American screenwriter (1959–2024)

Tracy Tormé (April 12, 1959 – January 4, 2024) was an American screenwriter and television producer, known for his work on the science fiction series Sliders and Star Trek: The Next Generation, and the film Fire in the Sky.

== Early life ==
Tracy Tormé was born on April 12, 1959, in Los Angeles, to Arlene Miles and singer Mel Tormé. He was educated at the University of Southern California and Loyola Marymount University, where he studied film.

==Career==
Tormé began his career in the 1970s, as a writer on SCTV. From 1982 to 1983, he was a writer for Saturday Night Live. Later in the decade, he was a story editor and writer on the first two seasons of Star Trek: The Next Generation, but left over creative differences.

In 1991 with Barry Oringer, Tormé wrote the screenplay for the miniseries Intruders which ran on CBS in May 1992. Intruders was based on the book of the same name by Budd Hopkins.

With Robert K. Weiss he co-created the television series Sliders, which ran 1995–2000. Other series he wrote for included Odyssey 5 and Carnivàle.

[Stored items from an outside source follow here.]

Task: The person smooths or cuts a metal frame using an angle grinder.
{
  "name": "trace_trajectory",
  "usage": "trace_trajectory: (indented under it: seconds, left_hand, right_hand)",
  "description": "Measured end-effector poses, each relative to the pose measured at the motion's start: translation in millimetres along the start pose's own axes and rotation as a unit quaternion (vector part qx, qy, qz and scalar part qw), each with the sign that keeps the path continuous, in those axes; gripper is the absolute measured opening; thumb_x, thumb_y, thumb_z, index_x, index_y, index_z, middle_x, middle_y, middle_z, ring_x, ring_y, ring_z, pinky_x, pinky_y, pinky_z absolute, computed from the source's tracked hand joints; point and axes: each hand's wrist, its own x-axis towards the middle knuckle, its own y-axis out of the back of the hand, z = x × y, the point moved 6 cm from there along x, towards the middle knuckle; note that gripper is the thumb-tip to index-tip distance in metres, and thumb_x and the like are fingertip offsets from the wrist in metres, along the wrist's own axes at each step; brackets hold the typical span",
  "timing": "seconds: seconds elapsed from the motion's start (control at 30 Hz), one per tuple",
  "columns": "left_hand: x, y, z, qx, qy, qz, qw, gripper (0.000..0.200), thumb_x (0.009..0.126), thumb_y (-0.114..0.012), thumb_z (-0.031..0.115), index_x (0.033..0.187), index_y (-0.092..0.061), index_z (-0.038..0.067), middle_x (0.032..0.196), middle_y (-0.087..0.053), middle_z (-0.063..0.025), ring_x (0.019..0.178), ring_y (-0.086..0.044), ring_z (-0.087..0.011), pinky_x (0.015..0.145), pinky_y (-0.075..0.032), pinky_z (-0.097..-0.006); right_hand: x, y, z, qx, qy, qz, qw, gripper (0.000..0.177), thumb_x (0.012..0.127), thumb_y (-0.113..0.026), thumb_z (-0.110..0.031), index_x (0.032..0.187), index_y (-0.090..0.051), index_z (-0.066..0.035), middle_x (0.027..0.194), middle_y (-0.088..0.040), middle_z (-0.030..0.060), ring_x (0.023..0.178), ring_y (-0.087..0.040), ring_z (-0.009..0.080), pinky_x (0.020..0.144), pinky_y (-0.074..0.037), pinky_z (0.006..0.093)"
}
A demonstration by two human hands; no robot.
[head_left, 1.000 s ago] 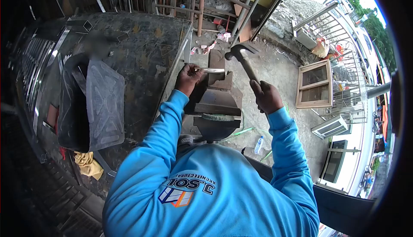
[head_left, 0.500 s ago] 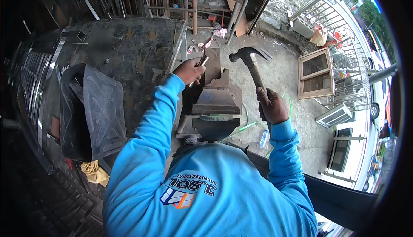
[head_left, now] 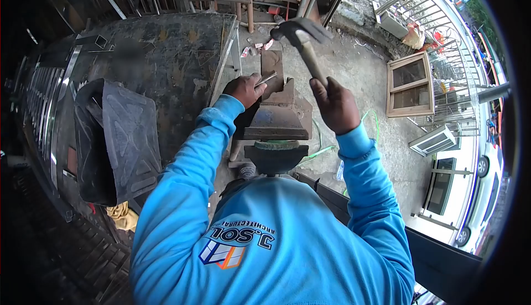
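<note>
A claw hammer (head_left: 307, 53) is raised by its handle in my right hand (head_left: 338, 106), its head up and to the left of the fist. My left hand (head_left: 243, 91) is closed round a short, thin metal piece (head_left: 266, 78), whose tip points up and to the right. That hand is just left of a large bench vise (head_left: 279, 114) and near the flat metal part (head_left: 271, 64) behind its jaws. A gap shows between the hammer head and the vise.
At the left, a dark workbench (head_left: 177, 45) carries an open, dented black container (head_left: 133, 139). A wooden-framed panel (head_left: 410, 85) and metal railings stand at the right. A green strap (head_left: 321, 153) lies on the floor, and metal pipes stand behind the vise.
The hammer and my right hand have moved up and left. The metal piece in my left hand has tilted from steep to more level, pointing right.
</note>
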Motion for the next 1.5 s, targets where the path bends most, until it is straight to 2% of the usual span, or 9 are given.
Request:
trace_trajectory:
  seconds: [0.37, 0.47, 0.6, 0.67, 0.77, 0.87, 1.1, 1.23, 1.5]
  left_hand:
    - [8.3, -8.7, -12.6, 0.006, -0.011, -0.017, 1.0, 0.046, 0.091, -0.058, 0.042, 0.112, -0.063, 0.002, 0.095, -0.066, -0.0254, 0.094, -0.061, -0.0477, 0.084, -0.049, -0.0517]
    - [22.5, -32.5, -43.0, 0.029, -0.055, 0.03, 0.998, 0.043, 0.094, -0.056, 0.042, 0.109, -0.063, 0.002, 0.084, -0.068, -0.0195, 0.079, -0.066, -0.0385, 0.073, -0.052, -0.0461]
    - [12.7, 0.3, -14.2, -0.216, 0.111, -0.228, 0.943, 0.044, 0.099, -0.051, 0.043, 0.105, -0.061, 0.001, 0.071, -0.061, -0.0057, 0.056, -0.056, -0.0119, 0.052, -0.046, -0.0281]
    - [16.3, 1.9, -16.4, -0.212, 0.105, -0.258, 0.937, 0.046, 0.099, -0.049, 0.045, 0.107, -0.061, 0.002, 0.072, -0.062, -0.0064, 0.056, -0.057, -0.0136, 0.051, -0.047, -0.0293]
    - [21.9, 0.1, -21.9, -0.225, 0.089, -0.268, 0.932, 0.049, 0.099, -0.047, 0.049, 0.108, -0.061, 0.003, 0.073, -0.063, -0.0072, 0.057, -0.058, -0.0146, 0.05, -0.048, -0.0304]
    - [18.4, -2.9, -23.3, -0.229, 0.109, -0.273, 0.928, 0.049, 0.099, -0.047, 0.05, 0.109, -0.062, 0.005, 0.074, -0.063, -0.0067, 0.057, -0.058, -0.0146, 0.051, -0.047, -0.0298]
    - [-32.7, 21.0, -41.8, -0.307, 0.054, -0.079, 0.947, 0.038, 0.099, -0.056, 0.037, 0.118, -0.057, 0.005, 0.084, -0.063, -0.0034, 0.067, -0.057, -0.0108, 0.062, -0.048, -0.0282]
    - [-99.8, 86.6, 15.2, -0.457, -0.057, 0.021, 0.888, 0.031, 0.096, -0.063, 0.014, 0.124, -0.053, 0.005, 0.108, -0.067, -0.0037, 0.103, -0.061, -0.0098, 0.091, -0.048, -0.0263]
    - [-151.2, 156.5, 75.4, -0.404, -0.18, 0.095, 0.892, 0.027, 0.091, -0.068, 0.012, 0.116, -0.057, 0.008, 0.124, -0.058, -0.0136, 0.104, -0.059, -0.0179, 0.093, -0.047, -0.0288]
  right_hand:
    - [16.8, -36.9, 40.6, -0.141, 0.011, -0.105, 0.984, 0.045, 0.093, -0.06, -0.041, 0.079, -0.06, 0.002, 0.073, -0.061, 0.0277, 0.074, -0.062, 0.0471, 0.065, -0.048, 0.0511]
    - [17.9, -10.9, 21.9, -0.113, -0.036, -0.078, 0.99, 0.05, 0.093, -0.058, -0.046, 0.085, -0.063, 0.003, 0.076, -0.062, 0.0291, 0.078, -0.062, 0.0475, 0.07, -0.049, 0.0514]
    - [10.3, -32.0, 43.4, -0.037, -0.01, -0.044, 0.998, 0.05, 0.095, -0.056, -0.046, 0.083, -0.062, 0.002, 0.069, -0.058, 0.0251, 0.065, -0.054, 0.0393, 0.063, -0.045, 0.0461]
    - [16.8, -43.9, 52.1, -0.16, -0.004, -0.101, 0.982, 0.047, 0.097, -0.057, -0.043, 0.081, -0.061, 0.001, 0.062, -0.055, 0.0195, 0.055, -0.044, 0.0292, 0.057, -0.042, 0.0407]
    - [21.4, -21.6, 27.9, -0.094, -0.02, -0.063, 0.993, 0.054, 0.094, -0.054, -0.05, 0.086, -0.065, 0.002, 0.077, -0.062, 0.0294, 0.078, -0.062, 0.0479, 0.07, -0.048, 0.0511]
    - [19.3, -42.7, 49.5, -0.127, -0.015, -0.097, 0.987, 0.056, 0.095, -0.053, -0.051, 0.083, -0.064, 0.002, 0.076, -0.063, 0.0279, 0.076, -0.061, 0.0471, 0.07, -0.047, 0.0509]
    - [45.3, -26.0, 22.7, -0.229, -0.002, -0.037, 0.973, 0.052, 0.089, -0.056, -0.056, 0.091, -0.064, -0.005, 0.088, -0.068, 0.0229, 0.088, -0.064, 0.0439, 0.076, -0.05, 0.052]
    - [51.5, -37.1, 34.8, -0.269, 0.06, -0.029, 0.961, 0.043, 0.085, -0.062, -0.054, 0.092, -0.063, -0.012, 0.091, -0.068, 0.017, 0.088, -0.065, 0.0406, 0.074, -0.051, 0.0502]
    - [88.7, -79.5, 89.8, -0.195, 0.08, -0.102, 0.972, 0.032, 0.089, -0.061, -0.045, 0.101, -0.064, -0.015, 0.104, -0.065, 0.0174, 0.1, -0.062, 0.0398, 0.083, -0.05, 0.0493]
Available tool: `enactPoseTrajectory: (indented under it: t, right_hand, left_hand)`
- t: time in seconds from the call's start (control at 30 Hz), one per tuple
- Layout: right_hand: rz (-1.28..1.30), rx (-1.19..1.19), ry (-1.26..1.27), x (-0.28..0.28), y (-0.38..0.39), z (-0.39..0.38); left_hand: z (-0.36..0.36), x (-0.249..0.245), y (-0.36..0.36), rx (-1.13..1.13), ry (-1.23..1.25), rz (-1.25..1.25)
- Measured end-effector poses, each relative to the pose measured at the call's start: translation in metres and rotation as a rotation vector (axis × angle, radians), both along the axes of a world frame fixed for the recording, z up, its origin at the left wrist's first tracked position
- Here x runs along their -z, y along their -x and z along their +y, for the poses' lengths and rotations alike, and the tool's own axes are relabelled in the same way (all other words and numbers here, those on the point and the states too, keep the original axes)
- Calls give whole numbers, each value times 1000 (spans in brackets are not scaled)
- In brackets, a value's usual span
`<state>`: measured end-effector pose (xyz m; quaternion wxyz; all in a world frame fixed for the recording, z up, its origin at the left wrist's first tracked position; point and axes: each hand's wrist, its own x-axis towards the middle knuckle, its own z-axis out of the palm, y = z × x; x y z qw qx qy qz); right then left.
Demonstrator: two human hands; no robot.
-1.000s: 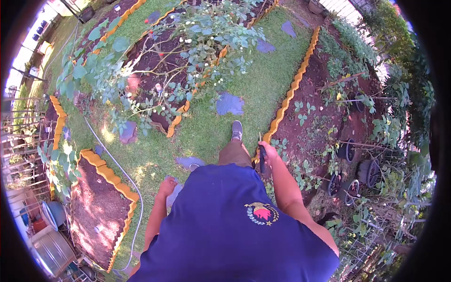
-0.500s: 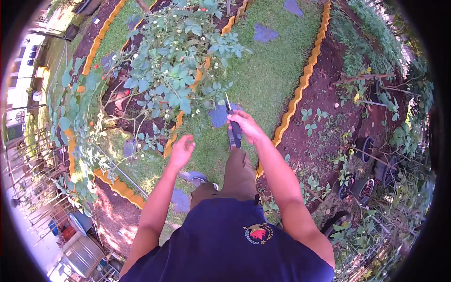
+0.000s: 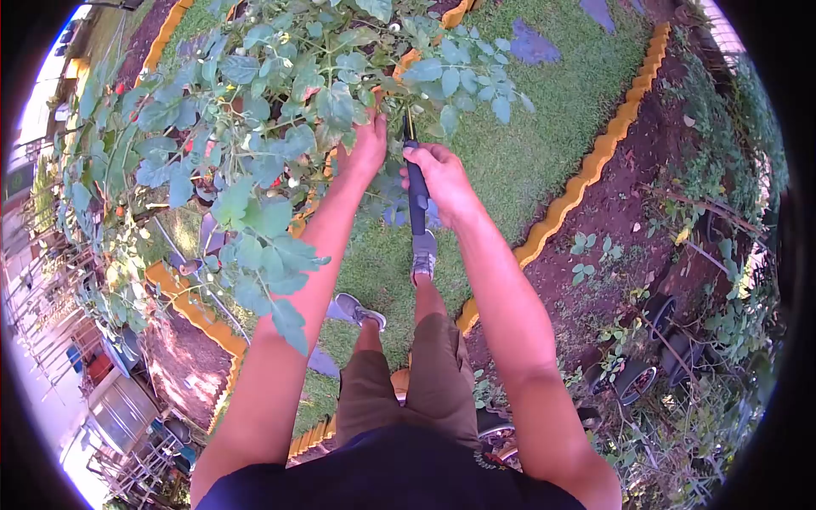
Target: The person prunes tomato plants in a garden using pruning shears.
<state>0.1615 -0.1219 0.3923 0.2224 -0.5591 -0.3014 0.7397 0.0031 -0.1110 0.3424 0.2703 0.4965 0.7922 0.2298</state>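
Observation:
My right hand (image 3: 438, 178) is closed around the black handle of a slim garden tool (image 3: 416, 200). Its narrow front end points up among the leaves; I cannot make out whether it is a knife or shears. Close on the left, my left hand (image 3: 365, 149) reaches up into the tomato plant (image 3: 336, 102), its fingertips partly hidden by foliage. Whether those fingers grip a stem cannot be seen. Green leaves and small tomatoes, some red (image 3: 277, 181), surround the left hand and forearm.
Wavy yellow edging (image 3: 586, 174) separates the grass (image 3: 544, 110) from a soil bed (image 3: 616, 208) on the right. Flat grey stepping stones (image 3: 534, 44) lie in the grass. Black pots (image 3: 633, 378) stand at lower right, and a metal drum (image 3: 123, 412) at lower left.
The plant now appears nearer and larger. My left hand has moved up and right into the leaves, close beside the tool. The right hand still holds the tool, its tip now among foliage.

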Motion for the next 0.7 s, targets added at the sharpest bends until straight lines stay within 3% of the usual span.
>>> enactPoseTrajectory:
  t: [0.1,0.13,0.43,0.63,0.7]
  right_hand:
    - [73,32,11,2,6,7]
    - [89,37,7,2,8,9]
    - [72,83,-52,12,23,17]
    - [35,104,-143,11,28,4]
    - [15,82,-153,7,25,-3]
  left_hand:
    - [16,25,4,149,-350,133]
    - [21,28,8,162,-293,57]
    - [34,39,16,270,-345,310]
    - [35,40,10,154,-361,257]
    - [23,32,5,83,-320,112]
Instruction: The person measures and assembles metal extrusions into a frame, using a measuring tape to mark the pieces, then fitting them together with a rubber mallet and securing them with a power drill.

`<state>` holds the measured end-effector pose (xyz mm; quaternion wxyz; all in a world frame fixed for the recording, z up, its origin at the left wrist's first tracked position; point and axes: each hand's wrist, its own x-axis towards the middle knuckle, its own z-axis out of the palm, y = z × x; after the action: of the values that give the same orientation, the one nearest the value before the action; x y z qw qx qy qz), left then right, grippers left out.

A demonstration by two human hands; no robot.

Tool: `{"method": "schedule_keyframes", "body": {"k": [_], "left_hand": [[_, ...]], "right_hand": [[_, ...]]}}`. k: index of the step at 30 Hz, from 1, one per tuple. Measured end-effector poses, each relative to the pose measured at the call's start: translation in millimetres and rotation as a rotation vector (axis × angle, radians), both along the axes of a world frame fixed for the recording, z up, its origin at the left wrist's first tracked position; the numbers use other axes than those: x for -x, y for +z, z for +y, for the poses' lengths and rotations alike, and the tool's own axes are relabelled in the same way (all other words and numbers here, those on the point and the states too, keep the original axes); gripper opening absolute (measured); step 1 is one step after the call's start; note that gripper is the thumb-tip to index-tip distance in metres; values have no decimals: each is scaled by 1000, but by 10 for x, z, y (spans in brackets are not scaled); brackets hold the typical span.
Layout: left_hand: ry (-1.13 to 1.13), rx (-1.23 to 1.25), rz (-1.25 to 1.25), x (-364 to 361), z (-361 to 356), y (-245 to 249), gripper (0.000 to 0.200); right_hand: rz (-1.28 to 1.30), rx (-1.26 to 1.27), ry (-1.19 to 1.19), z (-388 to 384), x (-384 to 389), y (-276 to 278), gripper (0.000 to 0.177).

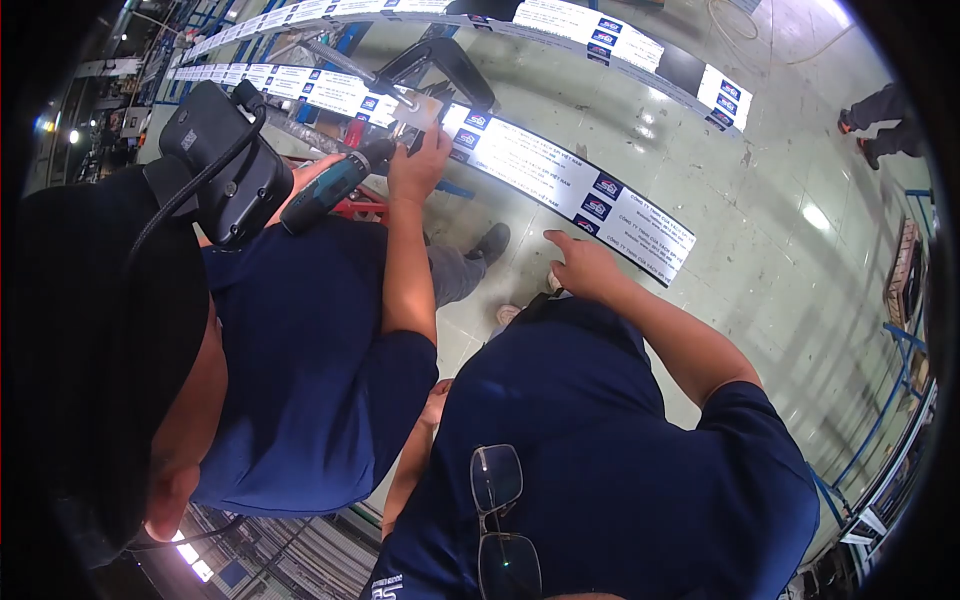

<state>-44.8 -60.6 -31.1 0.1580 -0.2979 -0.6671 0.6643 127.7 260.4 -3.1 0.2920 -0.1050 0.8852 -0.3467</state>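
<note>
My right hand point(585, 265) is just below the near edge of a long film-covered profile point(540, 165). Its index finger and thumb stick out, and it holds nothing that I can see. My left hand point(436, 402) hangs low between my body and the co-worker, its fingers mostly hidden. To my left, the co-worker grips a green and black cordless drill point(328, 190) in one hand. Their other hand point(420, 160) is at a translucent plate point(420, 108) on the profile, next to a black clamp point(440, 70).
A second film-covered profile point(640, 55) runs parallel behind the first. Red metal supports point(362, 207) stand below the profile near the co-worker. Another person's legs point(885, 125) are at the far right. Blue racks point(880, 410) line the right side. Glasses point(497, 478) hang on my shirt.
</note>
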Motion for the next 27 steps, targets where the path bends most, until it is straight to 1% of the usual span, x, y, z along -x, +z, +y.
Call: {"method": "schedule_keyframes", "body": {"k": [2,5,7,11,13,14,16,17,19,20,22,23,25,26,27], "left_hand": [[21,-285,-65,25,-37,-42,57],[50,-391,-119,-6,-8,21,62],[11,-98,-37,-30,54,137,75],[-7,-55,-4,-45,79,173,73],[-15,49,23,-58,114,236,73],[-15,48,23,-38,86,186,73],[37,-270,-96,1,4,38,66],[37,-270,-97,-10,27,78,66],[25,16,-14,-31,80,156,63],[25,15,-14,-25,66,125,63],[45,-95,-25,-8,34,66,62],[45,-95,-25,-9,32,72,62],[60,-238,-98,-20,26,83,68],[61,-238,-98,-19,17,72,68],[53,-308,-103,-18,11,60,68]], "right_hand": [[-10,-10,5,-3,1,-3,52],[-22,-26,15,-15,-18,-12,52],[-20,-33,9,-6,-20,-23,52],[-8,-13,18,-8,-28,-42,52],[-6,-9,18,-10,-29,-47,52],[4,-11,21,-13,-31,-49,52],[12,-12,24,-23,-41,-33,51],[0,-21,25,-24,-35,-7,52],[-15,-30,26,-25,-44,6,52],[-14,-32,32,-24,-44,4,52],[-14,-35,37,-27,-51,-1,52],[-17,-41,40,-32,-52,-6,52],[-20,-46,43,-42,-58,-7,53],[-21,-45,47,-44,-58,-2,53],[-23,-43,50,-46,-60,3,53]]}}
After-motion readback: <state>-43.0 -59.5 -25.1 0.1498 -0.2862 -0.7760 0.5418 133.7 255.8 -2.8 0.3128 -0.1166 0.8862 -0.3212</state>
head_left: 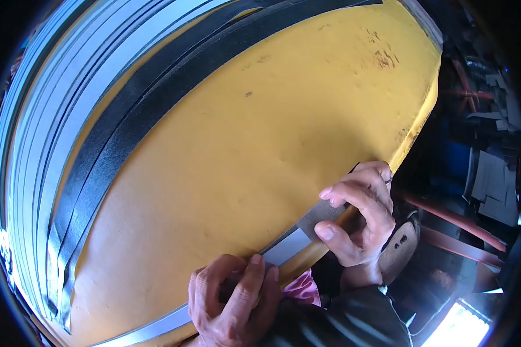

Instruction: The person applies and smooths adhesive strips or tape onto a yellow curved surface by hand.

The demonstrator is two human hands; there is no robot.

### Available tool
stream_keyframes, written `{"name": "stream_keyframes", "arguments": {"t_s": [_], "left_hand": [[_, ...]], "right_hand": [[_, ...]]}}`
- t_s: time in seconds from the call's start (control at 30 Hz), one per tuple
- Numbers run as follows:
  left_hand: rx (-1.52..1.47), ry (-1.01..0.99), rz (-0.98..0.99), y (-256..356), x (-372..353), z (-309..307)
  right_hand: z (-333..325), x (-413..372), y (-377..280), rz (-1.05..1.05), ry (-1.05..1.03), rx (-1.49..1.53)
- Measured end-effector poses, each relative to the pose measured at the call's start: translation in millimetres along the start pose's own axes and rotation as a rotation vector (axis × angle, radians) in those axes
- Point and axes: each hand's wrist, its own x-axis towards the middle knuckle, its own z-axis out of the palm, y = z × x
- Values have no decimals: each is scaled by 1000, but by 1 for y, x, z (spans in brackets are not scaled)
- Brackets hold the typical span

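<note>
A long white strip (286,250) lies along the near edge of a yellow tabletop (214,150), with a dark grey strip (318,215) under or beside it. My left hand (231,298) is on the strips at the lower middle, its fingers bent and pressed down on the white strip. Further right, my right hand (362,214) rests at the table edge by the grey strip's end. Its thumb and index finger are apart, and the other fingers curl over the strip's end.
Long black strips (113,153) and stacked pale strips (52,144) curve along the table's far left side. Red-brown bars (451,220), a sandal-like sole (400,248) and pale sheets (495,188) are below the table at right. Pink cloth (303,289) shows near the edge.
</note>
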Motion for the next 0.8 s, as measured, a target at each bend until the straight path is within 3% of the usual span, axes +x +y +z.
{"name": "stream_keyframes", "arguments": {"t_s": [0.5,0.8], "left_hand": [[41,11,-26,4,-4,3],[36,9,-46,7,-3,2]], "right_hand": [[0,0,-3,29,-10,-64],[-7,3,-2,28,-40,74]]}}
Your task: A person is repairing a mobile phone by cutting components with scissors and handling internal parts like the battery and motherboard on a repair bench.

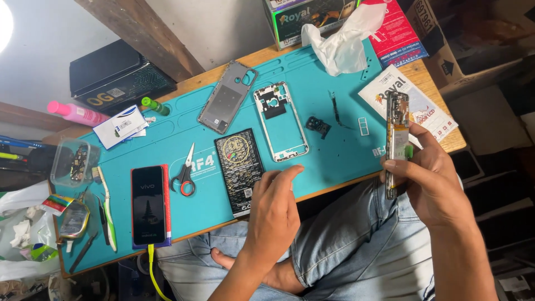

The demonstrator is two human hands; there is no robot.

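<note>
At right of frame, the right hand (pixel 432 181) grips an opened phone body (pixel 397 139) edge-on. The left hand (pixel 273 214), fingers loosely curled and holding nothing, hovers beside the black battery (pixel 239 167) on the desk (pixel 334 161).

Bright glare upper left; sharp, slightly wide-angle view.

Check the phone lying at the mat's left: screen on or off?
On. The phone shows a lit picture and lies face up on the teal mat.
</note>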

Tormé wrote the screenplay for the 1993 film Fire in the Sky based on Travis Walton's book The Walton Experience. He was credited as a co-producer on the 2007 film I Am Legend, and wrote an early treatment for the project.

==Accolades==
Tormé was nominated for the 1993 Saturn Award for Best Writing for his screenplay on the film Fire in the Sky.

==Personal life and death==
Tormé had siblings Steve, Melissa, Daisy, and James Tormé, and step-siblings Carrie Tormé and Kurt Goldsmith. He was married twice.

Tormé died of complications from diabetes in Escondido, California, on January 4, 2024, at the age of 64.

==Bibliography==
- Linaweaver, Brad; Sliders: The Classic Episodes. 1998. TV Books. New York. ISBN 1-57500-053-9. Pages 274–75.